The aim of this study was to compare the costs and effects of two different controlled ovarian hyperstimulation treatments: a starting dose of recombinant follicle stimulating hormone (FSH) followed by highly purified urinary FSH; or highly purified urinary FSH alone. Forty-six infertile patients, after being given luteal gonadotropin-releasing hormone (GnRH) agonist, were randomly assigned to the two stimulation protocols.

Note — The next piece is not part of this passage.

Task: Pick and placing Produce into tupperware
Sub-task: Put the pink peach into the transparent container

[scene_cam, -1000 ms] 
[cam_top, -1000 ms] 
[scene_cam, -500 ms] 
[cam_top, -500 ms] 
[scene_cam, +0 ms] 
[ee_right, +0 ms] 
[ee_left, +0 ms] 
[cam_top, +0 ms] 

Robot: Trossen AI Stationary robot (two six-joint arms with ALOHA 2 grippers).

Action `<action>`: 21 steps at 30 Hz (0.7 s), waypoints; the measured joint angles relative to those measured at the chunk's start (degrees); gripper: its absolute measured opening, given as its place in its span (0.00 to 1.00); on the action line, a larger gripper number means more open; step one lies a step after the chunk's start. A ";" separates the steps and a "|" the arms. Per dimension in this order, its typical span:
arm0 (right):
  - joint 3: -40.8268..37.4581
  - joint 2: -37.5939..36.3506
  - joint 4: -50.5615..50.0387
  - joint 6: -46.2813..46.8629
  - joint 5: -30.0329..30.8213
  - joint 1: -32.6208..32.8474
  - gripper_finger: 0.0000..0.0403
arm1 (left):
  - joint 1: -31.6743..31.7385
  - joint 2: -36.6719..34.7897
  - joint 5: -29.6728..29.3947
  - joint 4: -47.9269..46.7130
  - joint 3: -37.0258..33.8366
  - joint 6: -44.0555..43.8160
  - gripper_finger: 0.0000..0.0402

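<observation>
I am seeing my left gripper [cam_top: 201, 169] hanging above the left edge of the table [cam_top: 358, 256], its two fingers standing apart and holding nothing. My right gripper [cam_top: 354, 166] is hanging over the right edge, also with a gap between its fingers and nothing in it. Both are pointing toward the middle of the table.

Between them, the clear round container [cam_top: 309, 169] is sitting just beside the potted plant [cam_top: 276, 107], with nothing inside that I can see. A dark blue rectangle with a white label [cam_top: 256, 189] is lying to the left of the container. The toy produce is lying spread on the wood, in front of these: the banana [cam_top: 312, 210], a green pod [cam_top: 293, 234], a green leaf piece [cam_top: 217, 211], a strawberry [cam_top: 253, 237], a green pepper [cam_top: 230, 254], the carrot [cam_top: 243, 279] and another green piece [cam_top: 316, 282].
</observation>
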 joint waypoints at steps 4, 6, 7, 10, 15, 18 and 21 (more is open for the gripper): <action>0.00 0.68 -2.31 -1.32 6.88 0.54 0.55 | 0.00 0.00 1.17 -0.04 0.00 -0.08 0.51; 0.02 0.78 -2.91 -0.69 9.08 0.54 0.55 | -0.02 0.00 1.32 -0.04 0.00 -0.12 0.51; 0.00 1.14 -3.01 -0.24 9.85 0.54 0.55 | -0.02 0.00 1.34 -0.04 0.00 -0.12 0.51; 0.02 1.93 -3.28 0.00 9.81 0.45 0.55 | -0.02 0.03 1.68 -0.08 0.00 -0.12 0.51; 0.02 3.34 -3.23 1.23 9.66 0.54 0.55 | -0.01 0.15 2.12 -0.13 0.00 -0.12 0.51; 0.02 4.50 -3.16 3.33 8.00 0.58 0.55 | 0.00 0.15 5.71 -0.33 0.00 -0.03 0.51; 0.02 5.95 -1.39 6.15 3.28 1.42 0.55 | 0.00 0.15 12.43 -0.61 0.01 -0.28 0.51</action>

During the ovarian stimulation regimen the patients underwent transvaginal ultrasonographic evaluation of follicular number and size. The retrieved oocytes were classified on the basis of the criteria of Acosta and colleagues. To study the impact of embryo quality on implantation, the embryos were graded morphologically before replacement. Pregnancy rates were ascertained and the costs of the two different protocols were analyzed. The number of days of FSH stimulation and the cost of gonadotropin treatment were similar in both groups. The number of follicles > 17 mm in size, the number of collected oocytes, and pregnancy rate per cycle were significantly higher in the group partially treated with recombinant gonadotropin. We conclude from these results that the use of recombinant FSH in the early phase of controlled ovarian hyperstimulation leads to significant improvements in pregnancy rate per cycle without increasing the costs of treatment.